Pendant quelque temps la ville nouvelle, en reconnaissance des bienfaits du roi, fut appelée Franciscopolis ou ville de François. Mais, depuis de longues années, les marins étaient habitués à prendre pour point de repère une vieille chapelle nommée Notre-Dame de Grâce, élevée, disent quelques auteurs, sur le coteau d'Ingouville, ou, selon une opinion plus répandue, une autre chapelle, placée sous le même vocable, et située sur la colline de Honfleur, vis-à-vis de la ville naissante, qui, de cette circonstance, prit et garda le nom de Havre-de-Grâce.
Le Havre.—Ancien Hôtel-de-Ville.
Quarante-six ans après sa fondation, la cité fut, par malheur, livrée aux Anglais, qui ne purent la garder que neuf mois, quoique le comte de Warwick y commandât en personne.
Le connétable de Montmorency, puissamment aidé par la noblesse française, reprit le Havre, et Charles IX, accompagné de sa mère, put venir visiter l'importante station maritime qui avait failli échapper à son pouvoir.

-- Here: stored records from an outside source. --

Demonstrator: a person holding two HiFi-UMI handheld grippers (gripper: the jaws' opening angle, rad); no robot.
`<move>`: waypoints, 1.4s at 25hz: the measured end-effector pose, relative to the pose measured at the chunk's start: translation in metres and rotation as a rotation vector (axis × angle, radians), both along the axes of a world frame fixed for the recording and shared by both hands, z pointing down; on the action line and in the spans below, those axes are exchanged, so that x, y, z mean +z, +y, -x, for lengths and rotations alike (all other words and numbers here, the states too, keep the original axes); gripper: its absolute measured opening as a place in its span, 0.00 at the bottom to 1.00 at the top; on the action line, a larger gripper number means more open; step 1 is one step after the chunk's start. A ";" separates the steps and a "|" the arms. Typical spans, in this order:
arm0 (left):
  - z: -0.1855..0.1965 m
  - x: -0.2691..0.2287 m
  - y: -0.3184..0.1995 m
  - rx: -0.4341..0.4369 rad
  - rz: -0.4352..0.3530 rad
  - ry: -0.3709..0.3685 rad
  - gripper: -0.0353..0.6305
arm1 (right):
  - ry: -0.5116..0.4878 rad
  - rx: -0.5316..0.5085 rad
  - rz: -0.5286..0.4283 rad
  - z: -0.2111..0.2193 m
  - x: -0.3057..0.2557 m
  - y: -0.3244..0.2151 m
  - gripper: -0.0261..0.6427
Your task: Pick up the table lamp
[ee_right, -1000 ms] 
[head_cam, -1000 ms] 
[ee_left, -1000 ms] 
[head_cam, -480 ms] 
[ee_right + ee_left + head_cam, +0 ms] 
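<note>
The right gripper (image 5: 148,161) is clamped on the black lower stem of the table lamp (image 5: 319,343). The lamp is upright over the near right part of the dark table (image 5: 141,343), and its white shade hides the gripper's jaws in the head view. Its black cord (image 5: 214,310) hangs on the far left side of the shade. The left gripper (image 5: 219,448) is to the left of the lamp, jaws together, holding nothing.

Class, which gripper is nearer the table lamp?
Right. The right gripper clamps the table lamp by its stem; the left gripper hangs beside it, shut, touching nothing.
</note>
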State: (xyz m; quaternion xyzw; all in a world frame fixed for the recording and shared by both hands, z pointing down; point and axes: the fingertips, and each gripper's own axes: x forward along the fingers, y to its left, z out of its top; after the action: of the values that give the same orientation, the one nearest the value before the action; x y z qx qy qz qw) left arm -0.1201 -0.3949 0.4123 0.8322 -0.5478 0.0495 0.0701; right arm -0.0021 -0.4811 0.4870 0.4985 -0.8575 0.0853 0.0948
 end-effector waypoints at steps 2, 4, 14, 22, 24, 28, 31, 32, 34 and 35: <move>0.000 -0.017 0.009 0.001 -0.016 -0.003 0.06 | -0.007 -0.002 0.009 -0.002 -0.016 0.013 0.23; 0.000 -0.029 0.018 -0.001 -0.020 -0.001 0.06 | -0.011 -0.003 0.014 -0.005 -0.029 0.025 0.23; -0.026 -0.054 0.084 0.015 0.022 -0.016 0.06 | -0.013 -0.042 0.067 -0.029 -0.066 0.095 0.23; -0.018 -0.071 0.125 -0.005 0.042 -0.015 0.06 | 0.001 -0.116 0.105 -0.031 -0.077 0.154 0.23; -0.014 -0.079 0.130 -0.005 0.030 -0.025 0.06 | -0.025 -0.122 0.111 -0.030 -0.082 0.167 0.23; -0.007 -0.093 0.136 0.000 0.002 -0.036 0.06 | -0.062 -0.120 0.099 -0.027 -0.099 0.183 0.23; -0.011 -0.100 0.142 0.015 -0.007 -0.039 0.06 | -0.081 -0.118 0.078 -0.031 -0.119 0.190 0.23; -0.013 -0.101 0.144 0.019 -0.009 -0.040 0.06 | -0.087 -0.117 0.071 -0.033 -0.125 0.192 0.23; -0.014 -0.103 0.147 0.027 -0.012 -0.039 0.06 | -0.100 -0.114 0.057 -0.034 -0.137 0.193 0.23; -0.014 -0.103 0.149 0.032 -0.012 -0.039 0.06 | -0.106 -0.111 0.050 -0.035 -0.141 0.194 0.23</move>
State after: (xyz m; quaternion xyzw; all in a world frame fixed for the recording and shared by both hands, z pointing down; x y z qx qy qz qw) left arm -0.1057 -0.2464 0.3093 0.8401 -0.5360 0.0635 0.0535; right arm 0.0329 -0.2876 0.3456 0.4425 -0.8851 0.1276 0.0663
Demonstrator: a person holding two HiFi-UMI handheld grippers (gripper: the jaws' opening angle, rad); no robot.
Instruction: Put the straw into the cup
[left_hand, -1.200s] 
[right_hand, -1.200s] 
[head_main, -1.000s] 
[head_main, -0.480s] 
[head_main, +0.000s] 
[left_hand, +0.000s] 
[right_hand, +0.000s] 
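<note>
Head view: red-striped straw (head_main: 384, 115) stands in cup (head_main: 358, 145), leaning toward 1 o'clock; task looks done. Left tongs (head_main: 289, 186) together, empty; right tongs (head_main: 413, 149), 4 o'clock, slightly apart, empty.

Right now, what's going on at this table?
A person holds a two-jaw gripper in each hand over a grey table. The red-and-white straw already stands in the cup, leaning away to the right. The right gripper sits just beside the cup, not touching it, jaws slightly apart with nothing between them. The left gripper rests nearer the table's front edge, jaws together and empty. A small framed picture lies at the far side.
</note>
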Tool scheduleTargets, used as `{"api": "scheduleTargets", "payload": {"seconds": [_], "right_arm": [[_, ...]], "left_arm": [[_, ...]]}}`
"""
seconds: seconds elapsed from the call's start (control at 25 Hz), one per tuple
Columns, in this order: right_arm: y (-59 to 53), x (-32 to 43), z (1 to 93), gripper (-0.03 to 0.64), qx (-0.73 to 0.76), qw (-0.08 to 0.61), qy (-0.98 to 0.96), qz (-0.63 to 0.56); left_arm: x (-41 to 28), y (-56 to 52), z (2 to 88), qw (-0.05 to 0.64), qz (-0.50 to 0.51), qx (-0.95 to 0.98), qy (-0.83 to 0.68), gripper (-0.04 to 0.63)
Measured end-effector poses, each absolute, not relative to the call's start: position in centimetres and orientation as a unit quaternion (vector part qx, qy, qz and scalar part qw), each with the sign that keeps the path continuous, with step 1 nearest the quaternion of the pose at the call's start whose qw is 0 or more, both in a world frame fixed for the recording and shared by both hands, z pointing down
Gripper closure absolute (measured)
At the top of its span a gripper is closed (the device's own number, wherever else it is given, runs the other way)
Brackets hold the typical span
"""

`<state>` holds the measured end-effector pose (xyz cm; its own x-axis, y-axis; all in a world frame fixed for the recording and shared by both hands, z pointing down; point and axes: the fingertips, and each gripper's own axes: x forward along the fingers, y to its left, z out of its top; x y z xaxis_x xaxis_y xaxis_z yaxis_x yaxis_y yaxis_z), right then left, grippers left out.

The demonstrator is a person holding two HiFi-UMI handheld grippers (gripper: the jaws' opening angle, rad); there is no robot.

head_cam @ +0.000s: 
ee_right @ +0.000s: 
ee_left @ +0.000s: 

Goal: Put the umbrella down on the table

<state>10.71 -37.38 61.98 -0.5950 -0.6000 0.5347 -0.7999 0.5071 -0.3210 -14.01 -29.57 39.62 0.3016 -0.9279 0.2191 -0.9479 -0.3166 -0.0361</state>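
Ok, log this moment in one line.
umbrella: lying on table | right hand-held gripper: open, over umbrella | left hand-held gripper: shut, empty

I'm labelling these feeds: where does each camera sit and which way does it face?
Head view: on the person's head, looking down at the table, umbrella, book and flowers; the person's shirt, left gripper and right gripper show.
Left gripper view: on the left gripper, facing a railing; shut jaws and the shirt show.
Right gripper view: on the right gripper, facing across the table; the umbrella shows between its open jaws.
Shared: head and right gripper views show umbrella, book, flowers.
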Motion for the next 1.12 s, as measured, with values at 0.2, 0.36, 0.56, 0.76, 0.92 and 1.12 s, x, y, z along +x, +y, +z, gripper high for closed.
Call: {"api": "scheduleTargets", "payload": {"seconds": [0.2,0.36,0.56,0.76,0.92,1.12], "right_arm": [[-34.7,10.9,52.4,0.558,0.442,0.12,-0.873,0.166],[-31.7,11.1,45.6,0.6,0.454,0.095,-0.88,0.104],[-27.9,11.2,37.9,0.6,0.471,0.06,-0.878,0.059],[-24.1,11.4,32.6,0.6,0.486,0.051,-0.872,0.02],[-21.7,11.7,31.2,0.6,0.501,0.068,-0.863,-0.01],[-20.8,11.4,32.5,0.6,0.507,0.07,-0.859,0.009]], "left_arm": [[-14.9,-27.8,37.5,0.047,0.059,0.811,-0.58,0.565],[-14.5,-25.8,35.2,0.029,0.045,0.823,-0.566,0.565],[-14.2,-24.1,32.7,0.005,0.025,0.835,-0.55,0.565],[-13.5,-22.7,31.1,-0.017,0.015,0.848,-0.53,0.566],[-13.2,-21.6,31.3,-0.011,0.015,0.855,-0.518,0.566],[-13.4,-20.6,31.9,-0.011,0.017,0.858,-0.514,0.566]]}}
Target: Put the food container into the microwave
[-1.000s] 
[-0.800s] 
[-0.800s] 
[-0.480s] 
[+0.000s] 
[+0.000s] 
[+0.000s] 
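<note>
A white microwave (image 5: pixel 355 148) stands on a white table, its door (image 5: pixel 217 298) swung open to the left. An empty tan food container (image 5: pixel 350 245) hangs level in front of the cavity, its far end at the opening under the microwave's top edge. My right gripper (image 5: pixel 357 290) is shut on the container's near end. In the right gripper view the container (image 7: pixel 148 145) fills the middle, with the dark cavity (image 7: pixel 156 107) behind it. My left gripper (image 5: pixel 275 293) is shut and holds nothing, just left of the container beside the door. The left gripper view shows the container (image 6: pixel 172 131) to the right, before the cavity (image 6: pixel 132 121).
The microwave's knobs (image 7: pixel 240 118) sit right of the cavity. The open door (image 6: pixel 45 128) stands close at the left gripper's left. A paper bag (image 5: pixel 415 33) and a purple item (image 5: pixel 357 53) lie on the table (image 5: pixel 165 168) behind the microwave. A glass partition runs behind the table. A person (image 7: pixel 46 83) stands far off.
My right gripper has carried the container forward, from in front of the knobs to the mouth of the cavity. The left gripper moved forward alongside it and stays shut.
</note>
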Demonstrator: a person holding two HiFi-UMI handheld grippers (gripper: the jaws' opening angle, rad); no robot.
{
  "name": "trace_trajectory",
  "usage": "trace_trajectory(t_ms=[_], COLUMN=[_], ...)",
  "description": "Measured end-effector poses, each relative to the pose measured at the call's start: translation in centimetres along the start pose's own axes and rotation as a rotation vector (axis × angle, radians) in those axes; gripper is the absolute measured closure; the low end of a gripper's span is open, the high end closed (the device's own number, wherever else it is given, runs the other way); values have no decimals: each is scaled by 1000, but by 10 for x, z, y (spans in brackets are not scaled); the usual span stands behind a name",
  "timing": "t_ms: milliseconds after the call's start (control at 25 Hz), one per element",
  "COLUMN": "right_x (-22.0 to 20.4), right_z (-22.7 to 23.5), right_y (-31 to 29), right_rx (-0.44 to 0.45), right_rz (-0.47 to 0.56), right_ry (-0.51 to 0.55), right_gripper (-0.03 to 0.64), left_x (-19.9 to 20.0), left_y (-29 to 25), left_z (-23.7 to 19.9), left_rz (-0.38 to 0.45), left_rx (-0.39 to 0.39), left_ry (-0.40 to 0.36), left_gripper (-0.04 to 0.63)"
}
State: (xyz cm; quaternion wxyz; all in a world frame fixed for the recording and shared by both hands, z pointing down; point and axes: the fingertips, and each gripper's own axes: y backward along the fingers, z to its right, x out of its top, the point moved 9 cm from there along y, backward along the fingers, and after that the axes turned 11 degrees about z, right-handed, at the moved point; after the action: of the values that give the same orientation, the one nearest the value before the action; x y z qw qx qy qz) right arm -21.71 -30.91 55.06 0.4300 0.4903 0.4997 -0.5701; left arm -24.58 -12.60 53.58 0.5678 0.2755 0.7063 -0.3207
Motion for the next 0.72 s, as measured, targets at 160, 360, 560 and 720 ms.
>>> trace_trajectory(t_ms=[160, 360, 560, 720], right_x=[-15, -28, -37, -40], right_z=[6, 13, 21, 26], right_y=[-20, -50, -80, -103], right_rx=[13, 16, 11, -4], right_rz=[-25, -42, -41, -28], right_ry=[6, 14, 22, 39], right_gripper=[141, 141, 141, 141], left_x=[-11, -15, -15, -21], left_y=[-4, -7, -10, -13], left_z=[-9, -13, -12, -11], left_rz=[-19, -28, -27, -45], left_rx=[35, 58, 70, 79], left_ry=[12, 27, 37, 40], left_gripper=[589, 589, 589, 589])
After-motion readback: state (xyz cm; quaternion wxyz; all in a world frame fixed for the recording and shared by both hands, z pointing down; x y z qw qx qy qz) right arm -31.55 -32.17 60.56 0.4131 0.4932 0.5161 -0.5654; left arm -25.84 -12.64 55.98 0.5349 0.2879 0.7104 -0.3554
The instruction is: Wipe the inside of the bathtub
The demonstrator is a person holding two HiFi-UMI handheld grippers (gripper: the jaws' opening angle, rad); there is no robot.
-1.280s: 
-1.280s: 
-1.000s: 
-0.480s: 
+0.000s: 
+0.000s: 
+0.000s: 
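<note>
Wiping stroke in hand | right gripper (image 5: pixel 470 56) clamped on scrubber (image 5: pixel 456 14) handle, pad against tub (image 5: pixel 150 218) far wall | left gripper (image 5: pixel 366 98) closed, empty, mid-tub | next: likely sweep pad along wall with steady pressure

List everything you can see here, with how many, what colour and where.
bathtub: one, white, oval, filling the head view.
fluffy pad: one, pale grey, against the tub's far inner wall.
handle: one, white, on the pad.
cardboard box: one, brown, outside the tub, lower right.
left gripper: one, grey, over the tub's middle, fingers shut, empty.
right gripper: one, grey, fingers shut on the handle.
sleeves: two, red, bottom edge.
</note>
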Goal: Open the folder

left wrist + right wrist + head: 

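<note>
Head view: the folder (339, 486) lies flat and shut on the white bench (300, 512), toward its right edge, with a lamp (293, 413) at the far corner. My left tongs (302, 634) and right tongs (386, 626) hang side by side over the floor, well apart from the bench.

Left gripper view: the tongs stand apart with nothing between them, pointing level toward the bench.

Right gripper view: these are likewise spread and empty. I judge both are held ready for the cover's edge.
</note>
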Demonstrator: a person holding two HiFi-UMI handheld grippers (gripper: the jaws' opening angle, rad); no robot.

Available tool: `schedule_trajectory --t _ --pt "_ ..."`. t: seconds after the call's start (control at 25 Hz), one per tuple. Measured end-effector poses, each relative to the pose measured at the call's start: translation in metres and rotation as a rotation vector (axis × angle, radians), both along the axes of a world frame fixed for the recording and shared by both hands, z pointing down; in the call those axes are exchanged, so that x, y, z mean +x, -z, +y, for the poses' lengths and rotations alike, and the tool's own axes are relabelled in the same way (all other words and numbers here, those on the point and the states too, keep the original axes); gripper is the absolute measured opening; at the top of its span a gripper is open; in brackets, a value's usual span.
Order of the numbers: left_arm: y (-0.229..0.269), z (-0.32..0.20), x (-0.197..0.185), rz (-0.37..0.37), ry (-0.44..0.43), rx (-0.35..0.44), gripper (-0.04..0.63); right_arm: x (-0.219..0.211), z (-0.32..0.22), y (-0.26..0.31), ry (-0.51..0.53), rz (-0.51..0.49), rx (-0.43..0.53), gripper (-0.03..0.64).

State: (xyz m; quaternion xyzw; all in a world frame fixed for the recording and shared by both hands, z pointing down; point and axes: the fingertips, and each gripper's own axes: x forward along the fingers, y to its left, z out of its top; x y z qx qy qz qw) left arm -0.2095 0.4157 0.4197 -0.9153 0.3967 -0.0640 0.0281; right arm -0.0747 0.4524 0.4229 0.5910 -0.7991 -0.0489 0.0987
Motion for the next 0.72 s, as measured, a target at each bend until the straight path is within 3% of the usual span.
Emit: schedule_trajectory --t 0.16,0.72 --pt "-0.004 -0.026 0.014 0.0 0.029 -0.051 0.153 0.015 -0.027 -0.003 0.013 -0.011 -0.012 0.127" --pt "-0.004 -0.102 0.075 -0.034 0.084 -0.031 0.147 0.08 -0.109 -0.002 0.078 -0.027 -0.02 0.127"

LE HAVRE.—LE PORT, VU DE LA CITADELLE SUR LE BASTION DU ROI
D'après une vieille gravure par Ozanne en 1776.
L'enthousiasme fut si grand que, rapportent les historiens, le roi et la reine-mère songèrent, un instant, à fonder un hôpital spécial pour recevoir ceux d'entre les soldats français trop grièvement blessés pendant le siège pour pouvoir continuer leur service; mais l'idée, pourtant d'une excellente politique, fut abandonnée. Les Invalides durent attendre près d'un siècle encore que l'on s'occupât d'eux.
L'époque de la Ligue fut mauvaise pour le Havre; néanmoins, son commerce se développait. Il allait prendre un essor rapide, grâce à Richelieu et à Colbert. Le génie du premier s'attacha avec ardeur à cette œuvre nouvelle. Non seulement il mit la ville en état de repousser une agression violente: il fit mieux et plus. Des ateliers, des quais, des Compagnies commerciales rendirent au port la possibilité de profiter de sa situation exceptionnelle.